* **WHAT NEEDS TO BE DONE**
Once the line containing "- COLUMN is" has been written out, stop; until then, restate each line of the entries below word for word from the first.

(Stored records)
+===+

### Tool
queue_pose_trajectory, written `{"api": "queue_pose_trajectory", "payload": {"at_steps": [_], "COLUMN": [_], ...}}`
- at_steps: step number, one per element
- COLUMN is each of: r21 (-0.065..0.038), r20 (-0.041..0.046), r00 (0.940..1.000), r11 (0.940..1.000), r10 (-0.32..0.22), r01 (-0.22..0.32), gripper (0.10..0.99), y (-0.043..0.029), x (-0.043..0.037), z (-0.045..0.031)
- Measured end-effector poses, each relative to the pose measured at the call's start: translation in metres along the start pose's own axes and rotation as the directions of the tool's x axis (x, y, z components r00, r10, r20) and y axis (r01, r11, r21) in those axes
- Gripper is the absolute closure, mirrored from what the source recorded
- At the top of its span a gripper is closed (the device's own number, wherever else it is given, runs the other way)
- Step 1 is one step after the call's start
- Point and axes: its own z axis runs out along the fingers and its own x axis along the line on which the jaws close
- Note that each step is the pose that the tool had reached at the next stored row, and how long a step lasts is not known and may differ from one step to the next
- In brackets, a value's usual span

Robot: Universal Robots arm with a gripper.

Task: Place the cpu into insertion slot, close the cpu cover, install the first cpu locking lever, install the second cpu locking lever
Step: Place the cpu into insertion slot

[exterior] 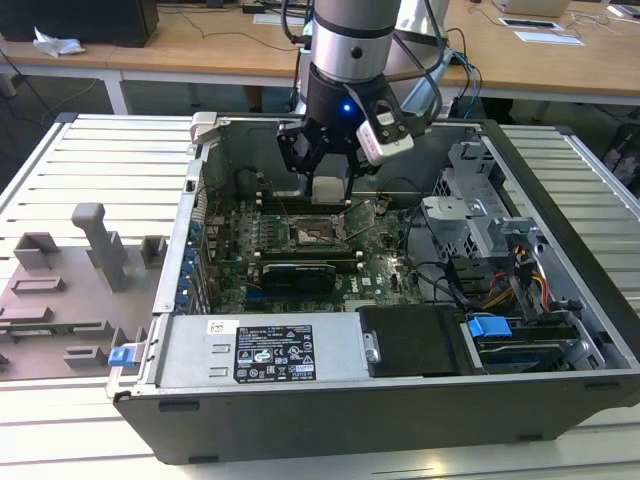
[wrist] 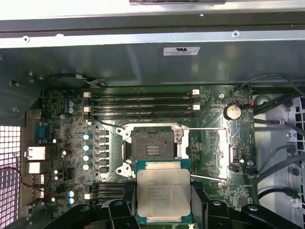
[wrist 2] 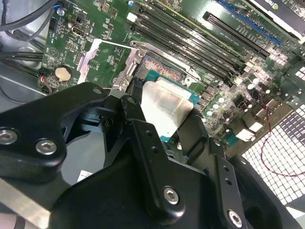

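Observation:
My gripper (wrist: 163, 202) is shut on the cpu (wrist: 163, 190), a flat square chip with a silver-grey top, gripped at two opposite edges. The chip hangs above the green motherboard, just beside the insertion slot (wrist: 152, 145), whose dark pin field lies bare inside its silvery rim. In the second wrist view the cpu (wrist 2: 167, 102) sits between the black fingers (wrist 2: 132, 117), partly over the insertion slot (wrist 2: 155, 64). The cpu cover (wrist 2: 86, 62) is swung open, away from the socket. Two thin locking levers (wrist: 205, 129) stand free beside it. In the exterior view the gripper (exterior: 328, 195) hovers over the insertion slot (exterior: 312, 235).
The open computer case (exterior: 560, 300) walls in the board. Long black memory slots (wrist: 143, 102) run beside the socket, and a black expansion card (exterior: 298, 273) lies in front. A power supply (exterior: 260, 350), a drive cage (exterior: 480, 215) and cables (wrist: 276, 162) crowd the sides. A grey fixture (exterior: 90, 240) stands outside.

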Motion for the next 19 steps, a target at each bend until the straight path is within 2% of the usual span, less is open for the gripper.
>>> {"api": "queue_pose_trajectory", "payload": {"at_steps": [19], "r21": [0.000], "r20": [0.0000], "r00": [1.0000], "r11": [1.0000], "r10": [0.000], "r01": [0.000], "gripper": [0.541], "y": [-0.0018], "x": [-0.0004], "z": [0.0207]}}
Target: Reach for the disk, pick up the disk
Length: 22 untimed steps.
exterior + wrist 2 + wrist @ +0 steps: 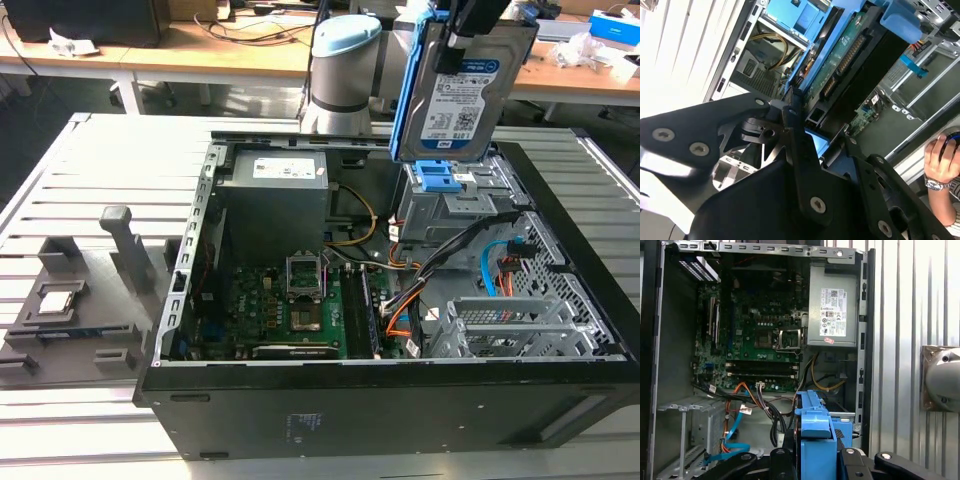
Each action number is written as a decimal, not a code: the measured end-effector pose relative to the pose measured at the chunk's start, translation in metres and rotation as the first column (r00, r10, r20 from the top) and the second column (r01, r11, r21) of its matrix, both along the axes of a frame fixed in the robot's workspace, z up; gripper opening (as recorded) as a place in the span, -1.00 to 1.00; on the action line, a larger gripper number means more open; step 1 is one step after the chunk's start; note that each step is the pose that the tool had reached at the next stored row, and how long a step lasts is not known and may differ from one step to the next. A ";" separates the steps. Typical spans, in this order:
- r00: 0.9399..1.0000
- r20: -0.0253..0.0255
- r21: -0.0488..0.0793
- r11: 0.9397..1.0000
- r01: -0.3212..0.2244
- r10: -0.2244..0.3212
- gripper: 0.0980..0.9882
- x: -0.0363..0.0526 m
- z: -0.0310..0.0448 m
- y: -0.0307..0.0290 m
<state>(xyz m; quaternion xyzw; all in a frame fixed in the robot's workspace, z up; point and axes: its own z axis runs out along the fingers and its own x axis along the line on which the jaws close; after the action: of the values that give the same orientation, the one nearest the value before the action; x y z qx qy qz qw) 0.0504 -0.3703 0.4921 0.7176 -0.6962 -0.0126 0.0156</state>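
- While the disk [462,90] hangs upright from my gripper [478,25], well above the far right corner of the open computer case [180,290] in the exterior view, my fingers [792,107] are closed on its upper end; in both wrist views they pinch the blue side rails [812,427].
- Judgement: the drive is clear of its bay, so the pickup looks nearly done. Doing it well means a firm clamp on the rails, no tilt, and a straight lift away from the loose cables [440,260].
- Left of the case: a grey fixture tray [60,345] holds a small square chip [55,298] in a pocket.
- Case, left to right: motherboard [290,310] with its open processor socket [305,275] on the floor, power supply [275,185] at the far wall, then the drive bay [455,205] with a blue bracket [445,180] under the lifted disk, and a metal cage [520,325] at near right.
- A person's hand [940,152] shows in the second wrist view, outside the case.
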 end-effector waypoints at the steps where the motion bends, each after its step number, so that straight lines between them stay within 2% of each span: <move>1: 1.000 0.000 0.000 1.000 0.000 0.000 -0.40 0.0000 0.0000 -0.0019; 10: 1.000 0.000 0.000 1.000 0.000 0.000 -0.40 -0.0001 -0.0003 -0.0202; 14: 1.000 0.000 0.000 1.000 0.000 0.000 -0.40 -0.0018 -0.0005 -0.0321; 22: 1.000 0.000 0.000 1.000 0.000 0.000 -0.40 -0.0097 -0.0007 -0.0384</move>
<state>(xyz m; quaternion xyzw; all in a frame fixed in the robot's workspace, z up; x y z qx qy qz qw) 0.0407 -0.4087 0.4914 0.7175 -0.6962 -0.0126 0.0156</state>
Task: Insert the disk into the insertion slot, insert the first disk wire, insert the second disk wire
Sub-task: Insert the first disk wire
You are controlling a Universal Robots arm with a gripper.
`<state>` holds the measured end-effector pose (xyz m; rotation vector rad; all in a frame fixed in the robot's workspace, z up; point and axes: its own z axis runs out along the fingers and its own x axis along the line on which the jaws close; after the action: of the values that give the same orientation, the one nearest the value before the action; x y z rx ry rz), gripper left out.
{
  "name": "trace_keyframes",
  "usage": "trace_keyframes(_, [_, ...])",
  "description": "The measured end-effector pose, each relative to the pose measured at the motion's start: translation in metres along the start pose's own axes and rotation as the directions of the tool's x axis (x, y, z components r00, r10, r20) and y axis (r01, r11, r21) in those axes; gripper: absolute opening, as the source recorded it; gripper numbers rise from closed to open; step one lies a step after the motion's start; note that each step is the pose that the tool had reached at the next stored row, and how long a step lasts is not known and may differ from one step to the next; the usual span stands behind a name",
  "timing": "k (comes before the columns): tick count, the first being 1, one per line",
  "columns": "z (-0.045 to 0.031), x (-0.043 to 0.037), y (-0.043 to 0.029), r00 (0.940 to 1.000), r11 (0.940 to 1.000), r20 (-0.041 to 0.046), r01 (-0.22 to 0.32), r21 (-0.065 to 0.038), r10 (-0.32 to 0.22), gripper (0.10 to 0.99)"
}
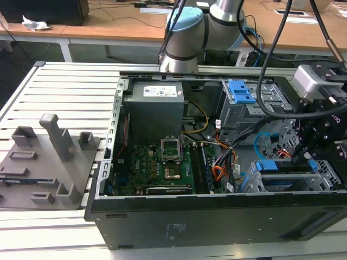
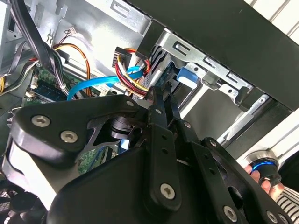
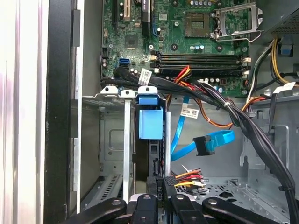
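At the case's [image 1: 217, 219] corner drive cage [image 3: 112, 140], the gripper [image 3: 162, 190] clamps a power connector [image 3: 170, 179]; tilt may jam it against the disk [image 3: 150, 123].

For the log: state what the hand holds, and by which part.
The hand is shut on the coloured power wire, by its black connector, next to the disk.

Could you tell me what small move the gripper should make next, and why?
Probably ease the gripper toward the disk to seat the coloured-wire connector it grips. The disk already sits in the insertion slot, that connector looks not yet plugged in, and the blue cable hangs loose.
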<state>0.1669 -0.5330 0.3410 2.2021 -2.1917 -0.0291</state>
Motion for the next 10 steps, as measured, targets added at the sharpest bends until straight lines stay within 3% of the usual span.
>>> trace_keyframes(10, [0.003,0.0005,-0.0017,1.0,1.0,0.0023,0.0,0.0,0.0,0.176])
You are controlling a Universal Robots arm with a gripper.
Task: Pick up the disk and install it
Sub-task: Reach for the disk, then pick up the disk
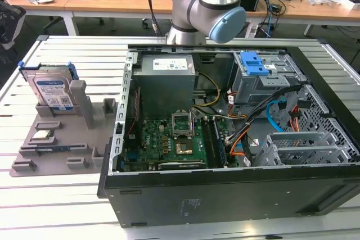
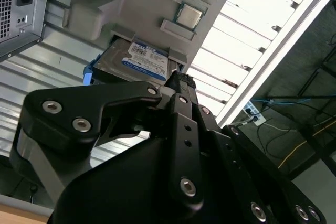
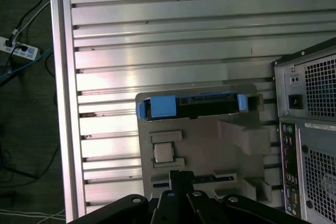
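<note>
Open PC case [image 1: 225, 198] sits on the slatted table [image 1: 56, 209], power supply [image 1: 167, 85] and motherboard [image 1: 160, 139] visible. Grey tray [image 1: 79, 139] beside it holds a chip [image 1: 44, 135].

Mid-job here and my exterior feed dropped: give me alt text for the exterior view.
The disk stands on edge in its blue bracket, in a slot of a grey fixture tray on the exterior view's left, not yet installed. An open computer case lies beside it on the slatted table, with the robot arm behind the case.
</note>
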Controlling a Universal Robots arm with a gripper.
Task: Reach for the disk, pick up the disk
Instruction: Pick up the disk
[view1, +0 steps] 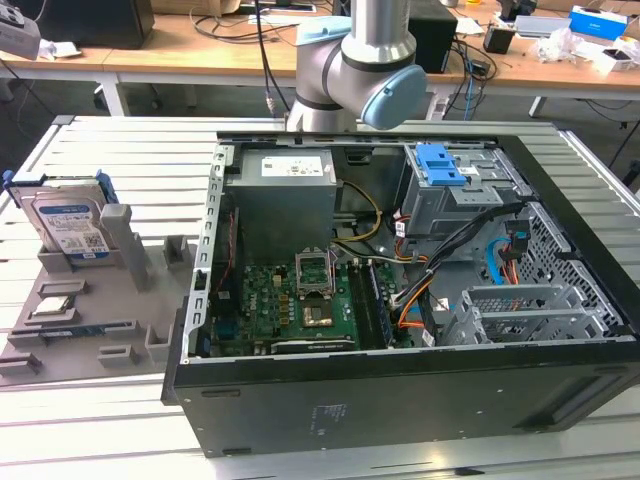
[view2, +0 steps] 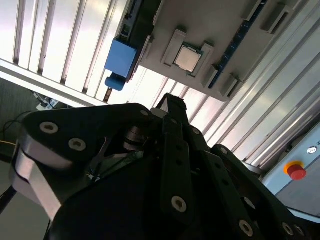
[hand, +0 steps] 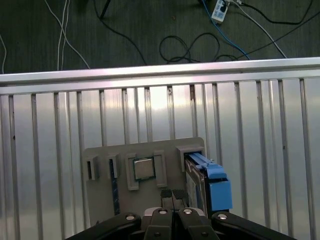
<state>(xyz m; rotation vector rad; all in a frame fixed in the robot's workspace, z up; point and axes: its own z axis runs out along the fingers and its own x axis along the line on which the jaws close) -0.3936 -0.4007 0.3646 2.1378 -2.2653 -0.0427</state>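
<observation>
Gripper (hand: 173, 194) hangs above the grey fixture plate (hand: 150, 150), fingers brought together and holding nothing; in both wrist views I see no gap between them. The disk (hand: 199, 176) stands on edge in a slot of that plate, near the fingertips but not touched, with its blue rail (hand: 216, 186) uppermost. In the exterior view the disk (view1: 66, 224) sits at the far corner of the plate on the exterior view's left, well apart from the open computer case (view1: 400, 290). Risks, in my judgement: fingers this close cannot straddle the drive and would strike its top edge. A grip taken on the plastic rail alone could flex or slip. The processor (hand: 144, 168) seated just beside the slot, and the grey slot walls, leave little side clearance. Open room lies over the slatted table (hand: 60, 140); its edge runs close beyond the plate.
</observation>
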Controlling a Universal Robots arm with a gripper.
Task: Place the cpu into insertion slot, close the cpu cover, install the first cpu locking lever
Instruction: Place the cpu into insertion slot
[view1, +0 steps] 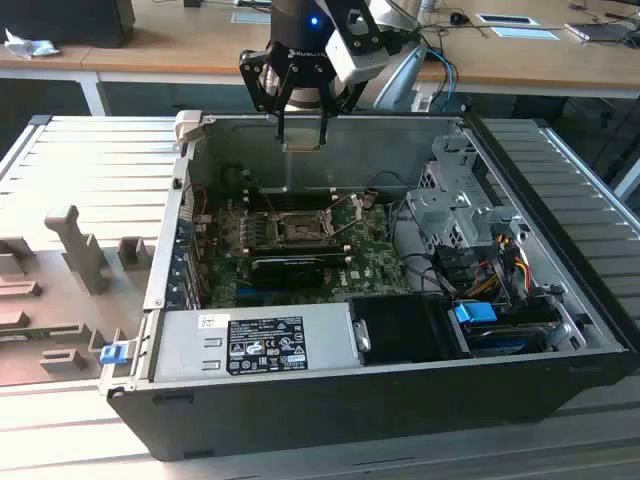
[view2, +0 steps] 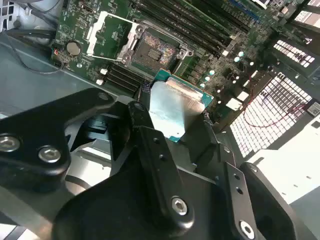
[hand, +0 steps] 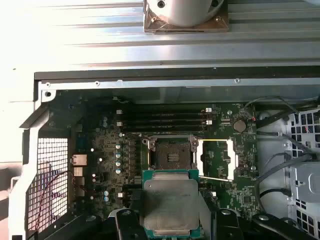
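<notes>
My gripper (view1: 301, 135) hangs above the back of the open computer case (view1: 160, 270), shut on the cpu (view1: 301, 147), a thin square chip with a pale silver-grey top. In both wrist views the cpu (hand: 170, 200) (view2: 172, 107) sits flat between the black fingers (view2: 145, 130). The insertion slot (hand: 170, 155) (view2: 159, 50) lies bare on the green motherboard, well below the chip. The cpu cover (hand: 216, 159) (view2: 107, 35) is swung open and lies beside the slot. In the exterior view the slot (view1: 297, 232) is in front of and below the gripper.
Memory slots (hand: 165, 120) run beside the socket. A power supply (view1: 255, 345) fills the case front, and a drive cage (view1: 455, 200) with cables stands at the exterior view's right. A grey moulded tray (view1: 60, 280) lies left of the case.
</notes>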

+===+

* **RESPONSE TO THIS TASK**
### Tool
queue_pose_trajectory, written `{"api": "queue_pose_trajectory", "payload": {"at_steps": [_], "COLUMN": [_], ...}}`
- at_steps: step number, one per element
- COLUMN is each of: r21 (-0.065..0.038), r20 (-0.041..0.046), r00 (0.940..1.000), r11 (0.940..1.000), r10 (-0.32..0.22), r01 (-0.22..0.32), gripper (0.10..0.99), y (-0.043..0.029), x (-0.043..0.037), z (-0.045..0.031)

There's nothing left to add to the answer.